After Toyota loss, how Californians are fighting to create jobs here

150 150 Ed Coghlan

Tesla factory in Fremont, CA. (Photo Credit: Steve Jurvetson/Flickr)

When I was a young boy growing up in San Francisco, my mother once said, “I’ll give you an A for effort.”  While she wasn’t praising for me results at that point, she acknowledged that at least I was trying.

She might also have said the same about Governor Brown’s office’s recent efforts on job creation, which apparently has been able to put the state back in the running for the coveted Tesla Motors battery plant. While some believe it is still a long shot, it’s much better than no chance, which is what we all believed was the situation a month ago. In fact, Tesla said as much.
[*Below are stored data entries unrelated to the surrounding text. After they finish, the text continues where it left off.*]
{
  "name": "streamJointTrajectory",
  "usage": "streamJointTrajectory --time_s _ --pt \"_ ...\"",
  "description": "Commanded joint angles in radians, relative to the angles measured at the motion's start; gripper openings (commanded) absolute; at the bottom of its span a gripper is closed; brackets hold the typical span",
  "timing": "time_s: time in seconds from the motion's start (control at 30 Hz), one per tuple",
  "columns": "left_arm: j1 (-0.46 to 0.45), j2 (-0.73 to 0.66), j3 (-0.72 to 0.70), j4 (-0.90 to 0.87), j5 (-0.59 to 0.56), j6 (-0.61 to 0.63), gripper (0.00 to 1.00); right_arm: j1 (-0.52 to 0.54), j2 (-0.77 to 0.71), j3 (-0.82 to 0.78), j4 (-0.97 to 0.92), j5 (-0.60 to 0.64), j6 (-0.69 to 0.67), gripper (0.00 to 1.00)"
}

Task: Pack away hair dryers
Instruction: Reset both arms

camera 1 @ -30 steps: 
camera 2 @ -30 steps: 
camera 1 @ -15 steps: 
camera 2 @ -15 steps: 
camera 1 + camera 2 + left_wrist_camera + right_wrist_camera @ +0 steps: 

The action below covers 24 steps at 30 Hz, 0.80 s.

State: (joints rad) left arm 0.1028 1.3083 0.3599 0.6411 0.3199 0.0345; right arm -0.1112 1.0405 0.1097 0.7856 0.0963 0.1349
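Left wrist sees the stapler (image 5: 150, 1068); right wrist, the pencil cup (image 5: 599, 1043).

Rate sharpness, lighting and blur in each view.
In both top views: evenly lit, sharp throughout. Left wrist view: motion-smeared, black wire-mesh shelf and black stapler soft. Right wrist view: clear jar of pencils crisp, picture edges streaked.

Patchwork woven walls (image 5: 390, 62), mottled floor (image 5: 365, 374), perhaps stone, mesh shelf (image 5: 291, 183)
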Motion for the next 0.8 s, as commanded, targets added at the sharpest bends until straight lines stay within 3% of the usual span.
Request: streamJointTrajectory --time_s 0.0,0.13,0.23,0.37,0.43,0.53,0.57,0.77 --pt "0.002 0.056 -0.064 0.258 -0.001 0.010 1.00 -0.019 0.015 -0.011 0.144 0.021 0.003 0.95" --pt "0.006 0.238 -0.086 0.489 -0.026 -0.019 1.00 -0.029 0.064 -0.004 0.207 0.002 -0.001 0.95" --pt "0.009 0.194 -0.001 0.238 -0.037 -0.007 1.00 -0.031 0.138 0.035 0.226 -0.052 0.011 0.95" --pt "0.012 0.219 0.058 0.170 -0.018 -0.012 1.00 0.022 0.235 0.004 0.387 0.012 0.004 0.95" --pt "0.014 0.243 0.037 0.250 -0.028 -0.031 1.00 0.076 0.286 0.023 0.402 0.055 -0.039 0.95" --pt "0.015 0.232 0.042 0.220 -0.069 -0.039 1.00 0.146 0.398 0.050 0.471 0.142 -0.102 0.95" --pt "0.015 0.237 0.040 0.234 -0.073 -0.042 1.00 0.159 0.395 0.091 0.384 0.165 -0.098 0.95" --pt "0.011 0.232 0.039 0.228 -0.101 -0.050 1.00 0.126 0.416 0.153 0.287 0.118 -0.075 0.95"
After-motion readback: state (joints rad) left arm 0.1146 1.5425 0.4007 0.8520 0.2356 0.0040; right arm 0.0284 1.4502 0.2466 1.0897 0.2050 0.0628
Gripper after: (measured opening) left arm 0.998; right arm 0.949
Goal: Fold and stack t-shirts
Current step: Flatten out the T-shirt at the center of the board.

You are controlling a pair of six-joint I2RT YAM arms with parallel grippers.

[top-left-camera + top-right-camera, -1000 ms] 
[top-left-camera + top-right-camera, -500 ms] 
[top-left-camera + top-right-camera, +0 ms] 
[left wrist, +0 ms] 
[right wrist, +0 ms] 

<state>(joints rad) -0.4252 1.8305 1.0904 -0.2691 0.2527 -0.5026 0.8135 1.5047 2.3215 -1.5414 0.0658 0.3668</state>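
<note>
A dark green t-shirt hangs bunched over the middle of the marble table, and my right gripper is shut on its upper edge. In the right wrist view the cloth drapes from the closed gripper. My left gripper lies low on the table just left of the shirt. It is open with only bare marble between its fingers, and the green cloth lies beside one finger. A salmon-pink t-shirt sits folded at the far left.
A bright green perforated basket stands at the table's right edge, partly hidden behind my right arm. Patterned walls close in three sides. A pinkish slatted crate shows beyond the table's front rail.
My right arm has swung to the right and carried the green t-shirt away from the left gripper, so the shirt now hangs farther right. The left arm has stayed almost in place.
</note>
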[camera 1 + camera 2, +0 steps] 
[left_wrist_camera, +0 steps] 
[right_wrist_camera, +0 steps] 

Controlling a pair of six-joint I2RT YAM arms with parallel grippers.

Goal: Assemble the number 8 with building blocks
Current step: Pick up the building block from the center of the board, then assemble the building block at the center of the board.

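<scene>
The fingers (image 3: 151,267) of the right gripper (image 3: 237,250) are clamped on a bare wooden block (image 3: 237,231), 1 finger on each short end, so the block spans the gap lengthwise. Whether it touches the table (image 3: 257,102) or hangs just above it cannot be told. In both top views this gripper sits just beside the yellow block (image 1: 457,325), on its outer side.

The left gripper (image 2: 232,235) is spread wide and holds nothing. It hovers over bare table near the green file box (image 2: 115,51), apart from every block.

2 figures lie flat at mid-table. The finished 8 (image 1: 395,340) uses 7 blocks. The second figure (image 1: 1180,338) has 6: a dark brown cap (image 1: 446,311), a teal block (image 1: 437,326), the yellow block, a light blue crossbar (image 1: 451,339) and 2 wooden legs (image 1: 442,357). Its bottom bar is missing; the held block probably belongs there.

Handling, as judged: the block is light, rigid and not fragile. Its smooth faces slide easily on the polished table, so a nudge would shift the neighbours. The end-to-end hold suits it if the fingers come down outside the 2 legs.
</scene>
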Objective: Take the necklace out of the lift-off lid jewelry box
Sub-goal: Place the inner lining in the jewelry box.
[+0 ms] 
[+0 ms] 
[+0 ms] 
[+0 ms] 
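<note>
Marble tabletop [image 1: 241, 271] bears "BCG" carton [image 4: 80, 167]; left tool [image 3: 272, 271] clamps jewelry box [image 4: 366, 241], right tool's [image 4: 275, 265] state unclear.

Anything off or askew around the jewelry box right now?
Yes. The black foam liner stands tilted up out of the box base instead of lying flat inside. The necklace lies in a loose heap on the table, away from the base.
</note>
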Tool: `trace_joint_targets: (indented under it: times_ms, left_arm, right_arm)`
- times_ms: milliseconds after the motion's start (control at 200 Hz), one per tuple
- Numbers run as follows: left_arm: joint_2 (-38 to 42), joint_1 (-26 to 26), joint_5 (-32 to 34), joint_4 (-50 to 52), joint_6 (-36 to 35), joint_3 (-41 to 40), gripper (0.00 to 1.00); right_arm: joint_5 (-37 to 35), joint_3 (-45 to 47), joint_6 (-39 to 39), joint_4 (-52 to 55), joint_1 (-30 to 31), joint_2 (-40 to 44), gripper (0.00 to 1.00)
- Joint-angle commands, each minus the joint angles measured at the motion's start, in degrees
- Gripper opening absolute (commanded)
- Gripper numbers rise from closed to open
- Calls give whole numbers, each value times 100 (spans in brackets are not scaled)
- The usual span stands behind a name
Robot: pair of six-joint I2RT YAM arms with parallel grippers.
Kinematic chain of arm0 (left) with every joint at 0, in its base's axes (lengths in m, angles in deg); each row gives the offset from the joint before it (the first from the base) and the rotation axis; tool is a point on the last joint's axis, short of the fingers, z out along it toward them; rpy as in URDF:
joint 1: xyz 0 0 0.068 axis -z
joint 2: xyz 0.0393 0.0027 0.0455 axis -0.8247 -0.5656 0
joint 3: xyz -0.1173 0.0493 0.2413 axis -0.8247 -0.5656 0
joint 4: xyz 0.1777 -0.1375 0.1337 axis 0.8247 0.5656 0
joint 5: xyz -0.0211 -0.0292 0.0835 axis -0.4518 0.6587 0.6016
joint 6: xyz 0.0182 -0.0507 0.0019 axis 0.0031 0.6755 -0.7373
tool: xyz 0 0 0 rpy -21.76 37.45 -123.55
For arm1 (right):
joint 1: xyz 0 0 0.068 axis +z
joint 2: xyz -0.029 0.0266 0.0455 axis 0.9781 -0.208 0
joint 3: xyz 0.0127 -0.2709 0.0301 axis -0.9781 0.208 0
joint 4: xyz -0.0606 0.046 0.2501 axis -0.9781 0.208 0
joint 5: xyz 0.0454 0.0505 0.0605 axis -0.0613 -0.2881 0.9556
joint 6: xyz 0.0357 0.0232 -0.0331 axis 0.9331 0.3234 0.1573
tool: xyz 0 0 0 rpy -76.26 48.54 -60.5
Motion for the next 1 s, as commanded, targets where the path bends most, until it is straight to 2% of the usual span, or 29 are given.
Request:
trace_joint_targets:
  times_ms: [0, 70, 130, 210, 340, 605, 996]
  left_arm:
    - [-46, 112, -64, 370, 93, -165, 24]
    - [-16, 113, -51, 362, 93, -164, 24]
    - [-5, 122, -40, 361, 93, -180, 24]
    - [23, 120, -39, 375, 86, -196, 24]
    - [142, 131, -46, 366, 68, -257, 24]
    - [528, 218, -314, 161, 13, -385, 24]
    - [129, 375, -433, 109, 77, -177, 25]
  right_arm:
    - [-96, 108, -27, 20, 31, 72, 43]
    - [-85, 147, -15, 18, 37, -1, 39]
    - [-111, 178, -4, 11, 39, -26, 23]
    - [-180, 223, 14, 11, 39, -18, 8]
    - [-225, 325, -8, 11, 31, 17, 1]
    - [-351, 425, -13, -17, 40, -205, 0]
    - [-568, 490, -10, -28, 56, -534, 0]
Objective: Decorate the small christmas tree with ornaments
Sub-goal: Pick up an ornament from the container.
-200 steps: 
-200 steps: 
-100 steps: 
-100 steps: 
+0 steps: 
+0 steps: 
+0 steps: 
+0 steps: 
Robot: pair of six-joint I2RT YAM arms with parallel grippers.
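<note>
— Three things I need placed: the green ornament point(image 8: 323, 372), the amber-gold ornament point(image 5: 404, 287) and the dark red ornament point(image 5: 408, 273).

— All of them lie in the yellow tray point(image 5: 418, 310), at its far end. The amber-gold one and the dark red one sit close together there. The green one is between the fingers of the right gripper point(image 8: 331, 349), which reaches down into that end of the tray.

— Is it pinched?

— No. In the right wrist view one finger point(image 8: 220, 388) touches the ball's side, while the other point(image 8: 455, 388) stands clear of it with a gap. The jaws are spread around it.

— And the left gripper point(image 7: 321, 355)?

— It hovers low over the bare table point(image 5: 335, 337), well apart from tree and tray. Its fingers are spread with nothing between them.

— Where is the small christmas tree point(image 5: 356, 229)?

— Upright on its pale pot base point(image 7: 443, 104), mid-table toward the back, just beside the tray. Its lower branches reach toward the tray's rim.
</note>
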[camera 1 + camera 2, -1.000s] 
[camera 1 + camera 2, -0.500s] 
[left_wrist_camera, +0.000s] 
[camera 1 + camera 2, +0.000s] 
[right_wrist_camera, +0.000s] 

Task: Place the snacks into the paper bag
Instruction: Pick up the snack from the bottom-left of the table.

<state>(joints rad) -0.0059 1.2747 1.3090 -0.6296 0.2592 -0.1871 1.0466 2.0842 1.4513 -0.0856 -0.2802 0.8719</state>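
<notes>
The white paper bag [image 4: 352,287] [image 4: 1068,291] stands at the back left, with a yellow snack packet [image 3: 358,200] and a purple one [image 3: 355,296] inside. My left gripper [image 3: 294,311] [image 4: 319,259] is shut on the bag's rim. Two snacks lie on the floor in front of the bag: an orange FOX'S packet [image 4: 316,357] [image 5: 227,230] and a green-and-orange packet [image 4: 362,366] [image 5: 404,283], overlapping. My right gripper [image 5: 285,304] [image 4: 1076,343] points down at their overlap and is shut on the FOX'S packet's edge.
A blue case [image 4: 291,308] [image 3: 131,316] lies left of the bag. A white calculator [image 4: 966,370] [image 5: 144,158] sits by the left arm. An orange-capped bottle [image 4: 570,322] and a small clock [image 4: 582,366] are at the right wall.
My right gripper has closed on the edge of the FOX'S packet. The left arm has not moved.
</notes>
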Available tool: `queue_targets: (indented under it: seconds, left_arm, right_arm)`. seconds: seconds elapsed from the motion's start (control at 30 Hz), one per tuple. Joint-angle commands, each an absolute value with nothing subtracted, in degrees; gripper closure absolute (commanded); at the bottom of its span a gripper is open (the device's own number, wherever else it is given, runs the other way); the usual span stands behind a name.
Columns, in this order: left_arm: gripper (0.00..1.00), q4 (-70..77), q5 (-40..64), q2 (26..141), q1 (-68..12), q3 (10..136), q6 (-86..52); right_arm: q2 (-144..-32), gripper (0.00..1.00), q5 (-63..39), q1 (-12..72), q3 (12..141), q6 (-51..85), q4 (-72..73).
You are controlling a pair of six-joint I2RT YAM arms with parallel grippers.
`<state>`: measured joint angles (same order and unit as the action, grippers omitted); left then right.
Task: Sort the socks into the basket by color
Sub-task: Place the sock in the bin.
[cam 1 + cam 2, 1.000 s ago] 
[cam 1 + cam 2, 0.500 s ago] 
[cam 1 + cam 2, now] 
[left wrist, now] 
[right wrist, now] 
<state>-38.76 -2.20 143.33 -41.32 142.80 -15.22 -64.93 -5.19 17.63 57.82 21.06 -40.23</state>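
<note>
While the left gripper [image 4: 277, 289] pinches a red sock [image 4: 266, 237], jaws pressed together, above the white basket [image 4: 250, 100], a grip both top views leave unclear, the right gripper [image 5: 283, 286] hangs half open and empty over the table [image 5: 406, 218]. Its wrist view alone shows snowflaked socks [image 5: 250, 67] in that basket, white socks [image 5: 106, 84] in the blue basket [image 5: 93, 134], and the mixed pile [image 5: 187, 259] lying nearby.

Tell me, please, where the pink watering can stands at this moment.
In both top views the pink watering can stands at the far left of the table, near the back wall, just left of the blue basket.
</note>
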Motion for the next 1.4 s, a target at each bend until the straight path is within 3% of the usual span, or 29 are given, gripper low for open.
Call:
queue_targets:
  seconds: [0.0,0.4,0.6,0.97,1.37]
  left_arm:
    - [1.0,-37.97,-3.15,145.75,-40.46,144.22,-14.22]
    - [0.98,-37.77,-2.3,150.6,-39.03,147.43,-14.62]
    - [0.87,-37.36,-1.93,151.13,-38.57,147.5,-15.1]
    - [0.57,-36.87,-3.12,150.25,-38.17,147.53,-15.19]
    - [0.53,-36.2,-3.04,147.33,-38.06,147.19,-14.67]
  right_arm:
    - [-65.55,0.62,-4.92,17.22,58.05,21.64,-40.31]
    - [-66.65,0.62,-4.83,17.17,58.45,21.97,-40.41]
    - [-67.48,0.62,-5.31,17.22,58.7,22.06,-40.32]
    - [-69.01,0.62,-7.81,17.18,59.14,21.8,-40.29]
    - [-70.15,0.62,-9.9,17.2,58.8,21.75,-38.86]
The plant is expected to employ up to 6,500 people. The assumption is that the old GM plant in Fremont might be the location, but Forbes was reporting that Tesla has been buying up parcels of land in California, although they may not be tied to the battery plant.

Speaking with analysts this week, Tesla CEO Elon Musk said the company will break ground in June on the first of at least two “gigafactory” locations, and it may launch the second one shortly afterward. That California is back in the running is making national news.

The efforts are understandable in the wake of last week’s disappointing announcement that Toyota is moving 3,000 jobs from Southern California to Texas. As that story has unfolded, this development might be less about California’s business climate than it is about Toyota’s desire to move its sales and engineering jobs closer to its manufacturing in the south.

But losing 3,000 jobs is a blow to any economy and it started another discussion about California’s job creation potential. Los Angeles Chamber of Commerce’s respected President and CEO Gary Toebben opined in a blog that California must compete harder:

“What once was an easy decision to locate in our state or expand your business here, now becomes a cost/benefit analysis that includes dozens of domestic and international locations that would not have been considered in the past. And while our weather is still great, dollars increasingly top weather in the very competitive global marketplace that all companies operate within.”

And this week in an op-ed published by the Los Angeles News Group, the two co-chairs of the California Economic Summit Steering Committee wrote in the wake of the Toyota news how California can create more jobs and improve the state’s ability to compete in the global economy. Eloy Oakley and Paul Granillo pointed out seven areas that hundreds of Californians have identified through the Summit process as critical steps to achieving those goals.

  1. Workforce: Training workers for the new economy and advocating for increased funding of career technical education.
  2. Manufacturing: By advancing this industry, we are supporting a source of sustainable middle class jobs for years to come.
  3. Regulation: Reducing regulation uncertainty, thereby making California an easier economy to navigate.
  4. Access to Capital: Creating access to capital will ensure that entrepreneurial activity can happen everywhere in California.
  5. Infrastructure: Identifying ways to build and pay for the infrastructure needs of a growing population.
  6. Affordable Housing: Ensuring housing is available and affordable to our workforce.
  7. Working Landscapes: Leveraging present and future value of the state’s unparalleled landscapes.

The California Economic Summit embraces the diversity and dynamism of California’s economy. The regions in the Golden State have different economic drivers. Recognizing all those different elements is critical to developing sensible regional economic development strategies that benefit the overall California economy.